I've pieced together a 24-bit analog to digital conversion circuit and I'm having some trouble making it work. I've got a crystal oscillator (P/N: ECS-49-18-5PXEN-TR) connected to the MCLKOUT and MCLKIN pins of the AD7730R Analog to Digital Converter. The problem I'm having is that I'm getting 4.9152 MHz on the MCLKOUT pin, but nothing on the MCLKIN pin. The crystal is not polarized and I assume that I should be getting excitation on one side of the crystal and a steady MHz output on the other. I've attached a snapshot of the circuit with the section in question highlighted. Can anyone see any reason why the crystal is not working as expected?

Load-Cell-Schematic.pdf (40.3 KB)

How are you measuring it? The MCLK in might be high impedance and easily disturbed. If you are getting 5 MHZ at the MClock out you are golden.

I'm just sticking an O-scope probe on the pin. 4.9152MHz on MCLKOUT, 0 Hz on MCLKIN.

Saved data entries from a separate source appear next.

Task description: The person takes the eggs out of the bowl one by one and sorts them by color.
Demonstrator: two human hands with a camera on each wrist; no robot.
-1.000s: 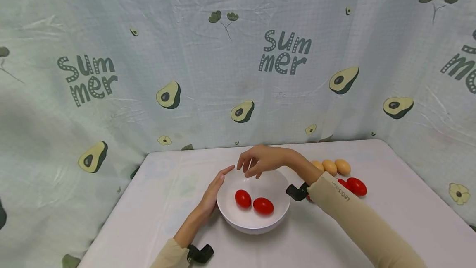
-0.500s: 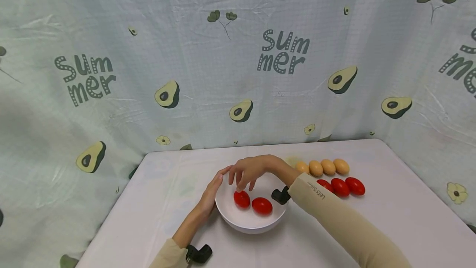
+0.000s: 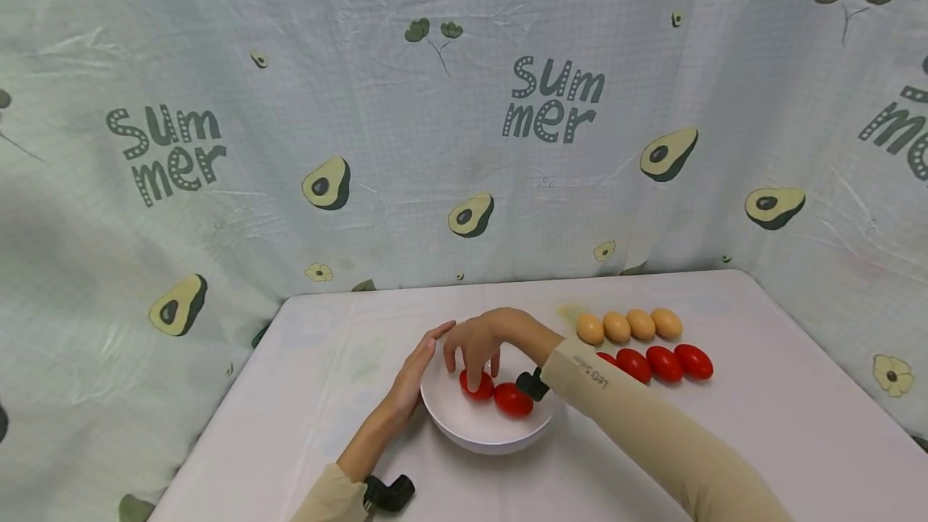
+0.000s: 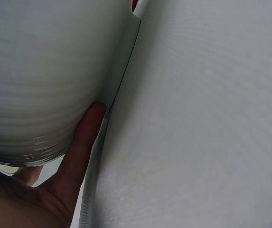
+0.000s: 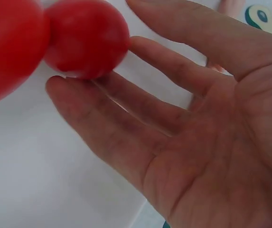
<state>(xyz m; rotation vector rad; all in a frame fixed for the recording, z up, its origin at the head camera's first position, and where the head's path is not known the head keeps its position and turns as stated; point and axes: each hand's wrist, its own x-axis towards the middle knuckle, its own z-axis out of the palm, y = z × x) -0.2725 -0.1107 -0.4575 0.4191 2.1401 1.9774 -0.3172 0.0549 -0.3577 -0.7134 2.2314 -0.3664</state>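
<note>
A white bowl (image 3: 486, 440) stands on the table with two glossy red eggs inside, a left one (image 3: 476, 386) and a right one (image 3: 513, 400). My right hand (image 3: 478, 341) reaches down into the bowl over the left egg. In the right wrist view, fairly straight fingers (image 5: 74, 102) touch that red egg (image 5: 88, 40), while the thumb lies slightly apart from it. The other red egg (image 5: 10, 50) sits against it. Along the bowl's left outer side rests my left hand (image 3: 416, 369); in the left wrist view one straight finger (image 4: 86, 133) lies against the bowl wall (image 4: 45, 71).
Right of the bowl, a row of several red eggs (image 3: 664, 365) lies on the white table (image 3: 652, 441); my right sleeve covers part of it. Behind runs a row of several yellow-orange eggs (image 3: 641, 325). A printed curtain (image 3: 391, 143) hangs behind the table.
My right hand has moved left and down to the left red egg in the bowl, which has shifted slightly. The withdrawing sleeve uncovers more of both egg rows. My left hand stays put.
</note>
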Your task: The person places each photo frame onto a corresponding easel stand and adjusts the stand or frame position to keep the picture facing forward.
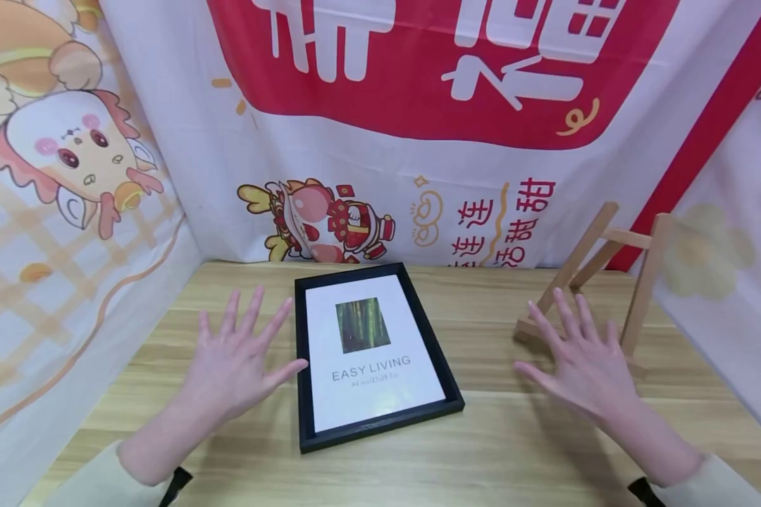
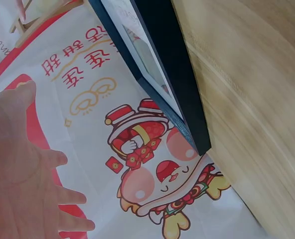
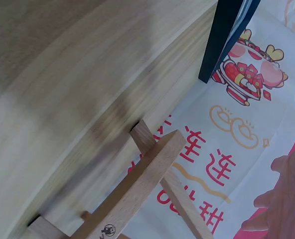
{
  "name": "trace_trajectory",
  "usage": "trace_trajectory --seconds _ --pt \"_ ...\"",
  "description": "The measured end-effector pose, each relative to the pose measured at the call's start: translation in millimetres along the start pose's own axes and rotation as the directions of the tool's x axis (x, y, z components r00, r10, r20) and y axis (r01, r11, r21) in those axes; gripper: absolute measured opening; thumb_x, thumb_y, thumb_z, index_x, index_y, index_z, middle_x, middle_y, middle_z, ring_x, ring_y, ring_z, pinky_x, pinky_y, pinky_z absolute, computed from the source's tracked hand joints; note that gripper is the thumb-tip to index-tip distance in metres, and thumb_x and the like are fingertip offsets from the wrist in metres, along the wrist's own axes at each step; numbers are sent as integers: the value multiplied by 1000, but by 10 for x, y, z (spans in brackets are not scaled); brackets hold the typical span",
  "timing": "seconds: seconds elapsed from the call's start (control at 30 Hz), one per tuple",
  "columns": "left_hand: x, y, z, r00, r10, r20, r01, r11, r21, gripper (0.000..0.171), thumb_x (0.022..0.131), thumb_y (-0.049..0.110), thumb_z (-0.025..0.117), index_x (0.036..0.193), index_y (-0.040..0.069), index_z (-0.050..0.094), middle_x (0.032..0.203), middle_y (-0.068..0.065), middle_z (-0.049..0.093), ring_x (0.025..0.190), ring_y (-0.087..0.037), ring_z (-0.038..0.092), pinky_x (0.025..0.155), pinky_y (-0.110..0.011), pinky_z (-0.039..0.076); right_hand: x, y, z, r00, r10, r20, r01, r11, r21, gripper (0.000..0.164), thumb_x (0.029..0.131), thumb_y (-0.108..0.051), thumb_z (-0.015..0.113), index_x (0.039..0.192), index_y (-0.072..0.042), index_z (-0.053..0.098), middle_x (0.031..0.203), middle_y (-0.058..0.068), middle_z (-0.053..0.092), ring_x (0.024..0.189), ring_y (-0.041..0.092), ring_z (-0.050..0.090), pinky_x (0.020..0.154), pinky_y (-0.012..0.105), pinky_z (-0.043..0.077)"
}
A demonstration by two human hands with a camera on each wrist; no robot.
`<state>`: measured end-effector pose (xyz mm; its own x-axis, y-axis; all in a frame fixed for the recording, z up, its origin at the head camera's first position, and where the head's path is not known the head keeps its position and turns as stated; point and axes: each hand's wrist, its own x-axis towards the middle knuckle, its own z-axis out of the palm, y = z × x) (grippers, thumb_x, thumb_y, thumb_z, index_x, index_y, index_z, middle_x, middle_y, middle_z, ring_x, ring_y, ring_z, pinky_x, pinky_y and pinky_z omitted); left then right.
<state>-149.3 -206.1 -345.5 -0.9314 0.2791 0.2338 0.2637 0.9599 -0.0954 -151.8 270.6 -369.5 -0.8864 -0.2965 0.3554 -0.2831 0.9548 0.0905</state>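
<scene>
A black picture frame (image 1: 380, 421) lies flat on the wooden table, its white insert reading "EASY LIVING" under a small forest picture. My left hand (image 1: 231, 359) hovers beside the frame's left edge with fingers spread, the thumb tip overlapping that edge in the head view. On the right, a small wooden easel (image 1: 640, 282) stands upright. Fingers spread and holding nothing, my right hand (image 1: 586, 370) is in front of the easel and overlaps it in the head view. The right wrist view shows the easel's lower ledge (image 3: 137, 186) near that hand.
The wooden table (image 1: 495, 451) runs back to a printed white and red cloth (image 1: 380, 148). More printed cloth hangs at the left side (image 1: 70, 296) and the right side (image 1: 729, 331), walling in the table.
</scene>
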Motion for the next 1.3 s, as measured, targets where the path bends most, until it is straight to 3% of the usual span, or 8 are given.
trace_trajectory --seconds 0.37,0.53,0.87,1.07,1.3 --pt "15 -41 2 1000 2 -15 -1 1000 23 90 85 79 37 156 25 24 160 -20 7 141 -51 5 102 -75 -5 159 -74 43 998 -55 -30 54 998 -10 95 83 -72 52 157 -30 10 162 12 -3 141 48 11 103 76 10" --pt "9 -47 64 1000 -5 1 5 1000 15 90 85 78 40 155 25 25 159 -21 8 141 -50 2 102 -74 -6 232 -141 80 998 -60 7 60 998 1 96 84 -68 55 157 -29 7 161 13 -4 143 46 5 104 75 9" --pt "-62 -57 298 1000 -29 7 29 999 -22 91 85 78 39 156 24 21 159 -21 9 141 -50 1 102 -72 -11 414 -290 246 994 -98 47 97 995 16 91 85 -73 48 156 -22 22 161 15 -1 142 46 8 102 76 16" --pt "-103 -64 473 998 -60 1 60 995 -75 93 85 75 45 157 23 18 159 -21 8 142 -49 0 101 -74 -8 526 -413 391 989 -109 98 102 992 79 93 86 -72 48 157 -22 16 161 14 2 144 43 5 104 74 17" --pt "-113 -85 668 995 -85 47 91 986 -141 99 86 74 45 158 20 2 159 -21 5 138 -54 11 100 -77 3 635 -536 616 978 -142 151 112 976 188 93 87 -73 44 158 -24 10 161 14 6 144 41 11 107 69 17"
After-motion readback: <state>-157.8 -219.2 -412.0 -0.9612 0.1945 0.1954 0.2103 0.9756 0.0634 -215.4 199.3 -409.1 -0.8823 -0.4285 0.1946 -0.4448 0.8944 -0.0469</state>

Do you have 12pF caps at each of the XTAL pins to GND? Datasheet - Page 32 says they may be optional... but in reality, it depends on your specific crystal. If I read it right, based my interpretation of the datasheet, you will ONLY see the clock frequency on MCLKOUT pin... even with a crystal.

Personally, I would use TCXO and feed ttl level clock to pin MCLKIN

The oscillator is a parallel mode type, and the impedance on the input side is very high.
Its likley that the CRO probe is causing the oscillator to stop when you probe the input side.
You should also have the parallel caps installed .

I do have caps attached between each leg and ground. I spoke with a rep from Mouser and they said the crystal is working the way it is supposed to. Looks like I have an issue elsewhere.

Thanks for the time, everyone.

The crystal should be soldered to the circuit. If it is stuck in a solderless breadboard, its wires may be too small to make a solid connection. If it is wire wrapped, the crystal leads may not be connected with a low enough resistance. Solder the crystal to the other components and solder the crystal assembly to the integrated circuit.

The crystal is soldered to a circuit board.

AmbiLobe:
If it is wire wrapped, the crystal leads may not be connected with a low enough resistance.

Proper wire wrap is superior to soldering since there is a gas-tight weld directly from copper wire
to gold-plated pin.

Your circuit around the crystal is behaving correctly. The pin that you do not see a signal is being supplied by the crystal this a high impedance source, the CRO will load it down. If you are getting the correct frequency on the other (output) pin then all is well, this is a relatively low impedance output and is not loaded down.
To setup and make any A-D converter chip work requires a lot of setting up, I hope you have a suggested circuit from the IC applications data to work from.